The narrowly focused condemnation from the right thus targeted Trump's coddling of bigotry. The right believes that history has relegated the KKK to a small fringe niche, and that only minimal effort is necessary to keep it there; it criticized Donald Trump for failing to exert even that minimal effort.

Large parts of the left see identity politics as a solution to structural racism and the persistence of "white privilege," promoting street riots to protest a widespread culture of racial injustice and creating safe spaces to shelter minorities from an enraged, despondent white majority.

The left enshrines racial categorizations, insisting that they are a corrective to past discrimination and an inoculation against its return. The broad and sweeping condemnation from the left thus targeted Trump's millions of supporters. The left sees the KKK as a sleeper movement set to awaken upon hearing the appropriately coded dog whistle; it criticized Donald Trump for whistling.

In short, the right condemns white supremacists because they are supremacist. The left condemns white supremacists because they are white. That difference has provided the GOP with a moral high ground. Any politician unable to condemn the KKK immediately and unequivocally has fallen deep into the abyss of identity politics. Trump's hesitance seemed to confirm the left's invidious stereotypes of "white America" and made the dream of a color-blind, character-based society that much harder to obtain.

Of even greater concern to the soon-to-be-former Republican thought leadership, identity politics is but part of a coherent program with a clear economic component. Free market capitalism promotes economic growth that enables optimism, tolerance, and greater social harmony as people become more willing to share the benefits of a growing pie.

Distributionist economics—whether based in explicit socialism, punitive taxation, cronyism, subsidization, or protectionism—promotes divisiveness and violent competition among groups clinging tightly to their meager pieces of a shrinking pie.
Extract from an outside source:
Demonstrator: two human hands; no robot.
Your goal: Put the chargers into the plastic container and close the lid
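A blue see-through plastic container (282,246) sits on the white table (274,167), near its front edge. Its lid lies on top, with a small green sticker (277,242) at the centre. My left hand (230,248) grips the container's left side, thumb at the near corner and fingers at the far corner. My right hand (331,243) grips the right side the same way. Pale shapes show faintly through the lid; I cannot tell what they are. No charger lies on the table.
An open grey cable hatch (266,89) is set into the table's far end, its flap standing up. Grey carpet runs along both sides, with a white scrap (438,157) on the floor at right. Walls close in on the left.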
The Democratic commitment to economic distribution and identity politics is solid. The Trump campaign is bringing both into the Republican fold, where they have long been unwelcome. Rather than condemning the Democratic embrace of race baiters, Trump seems disturbingly content to wink at race baiters of a different complexion. Such a response is as troubling as it is predictable.

Writing as Republicans who had long hoped that January 20, 2017 might usher in a new era promoting economic growth, respect for traditional values, and a restoration of America's global leadership, we understand the increasingly vocal concerns of those who have shared those hopes. Will the Trump/Clinton race that appears increasingly likely after each new primary freeze out economic growth and individual character?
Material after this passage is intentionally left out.